Task details | From the first line to the last, repeat the data below exactly.

─── Dataset section ───

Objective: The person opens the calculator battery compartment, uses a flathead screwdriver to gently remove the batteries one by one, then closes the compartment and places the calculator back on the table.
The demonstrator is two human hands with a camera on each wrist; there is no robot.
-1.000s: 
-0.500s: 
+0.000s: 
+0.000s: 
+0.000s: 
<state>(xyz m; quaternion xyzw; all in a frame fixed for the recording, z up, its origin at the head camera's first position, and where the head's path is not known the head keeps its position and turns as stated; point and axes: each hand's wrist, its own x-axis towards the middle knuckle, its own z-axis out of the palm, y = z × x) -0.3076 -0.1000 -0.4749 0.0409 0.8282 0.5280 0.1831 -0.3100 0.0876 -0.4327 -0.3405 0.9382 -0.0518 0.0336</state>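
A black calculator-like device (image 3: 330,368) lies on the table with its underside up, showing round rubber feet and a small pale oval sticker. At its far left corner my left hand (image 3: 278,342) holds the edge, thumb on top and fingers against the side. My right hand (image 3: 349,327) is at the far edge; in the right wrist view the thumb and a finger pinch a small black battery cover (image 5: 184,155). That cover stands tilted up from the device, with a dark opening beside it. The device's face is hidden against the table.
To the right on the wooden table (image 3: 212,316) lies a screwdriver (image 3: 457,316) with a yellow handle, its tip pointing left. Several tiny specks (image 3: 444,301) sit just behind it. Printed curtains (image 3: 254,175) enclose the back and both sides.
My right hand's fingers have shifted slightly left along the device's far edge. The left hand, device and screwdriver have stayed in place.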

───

Exercise output |
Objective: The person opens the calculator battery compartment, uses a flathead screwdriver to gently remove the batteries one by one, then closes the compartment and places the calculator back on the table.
The demonstrator is two human hands with a camera on each wrist; there is no robot.
-1.000s: 
-0.500s: 
+0.000s: 
+0.000s: 
+0.000s: 
<state>(xyz m; quaternion xyzw; all in a frame fixed for the recording, z up, its origin at the head camera's first position, and where the head's path is not known the head keeps its position and turns as stated; point and axes: each hand's wrist, its own x-axis towards the middle knuckle, its own z-axis out of the palm, y = z × x) -0.3076 -0.1000 -0.4749 0.0409 0.8282 0.5280 0.1831 -0.3100 0.0876 -0.4327 -0.3405 0.9382 -0.0518 0.0336</state>
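A black calculator-like device (image 3: 330,368) lies on the table with its underside up, showing round rubber feet and a small pale oval sticker. At its far left corner my left hand (image 3: 278,342) holds the edge, thumb on top and fingers against the side. My right hand (image 3: 349,327) is at the far edge; in the right wrist view the thumb and a finger pinch a small black battery cover (image 5: 184,155). That cover stands tilted up from the device, with a dark opening beside it. The device's face is hidden against the table.
To the right on the wooden table (image 3: 212,316) lies a screwdriver (image 3: 457,316) with a yellow handle, its tip pointing left. Several tiny specks (image 3: 444,301) sit just behind it. Printed curtains (image 3: 254,175) enclose the back and both sides.
My right hand's fingers have shifted slightly left along the device's far edge. The left hand, device and screwdriver have stayed in place.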

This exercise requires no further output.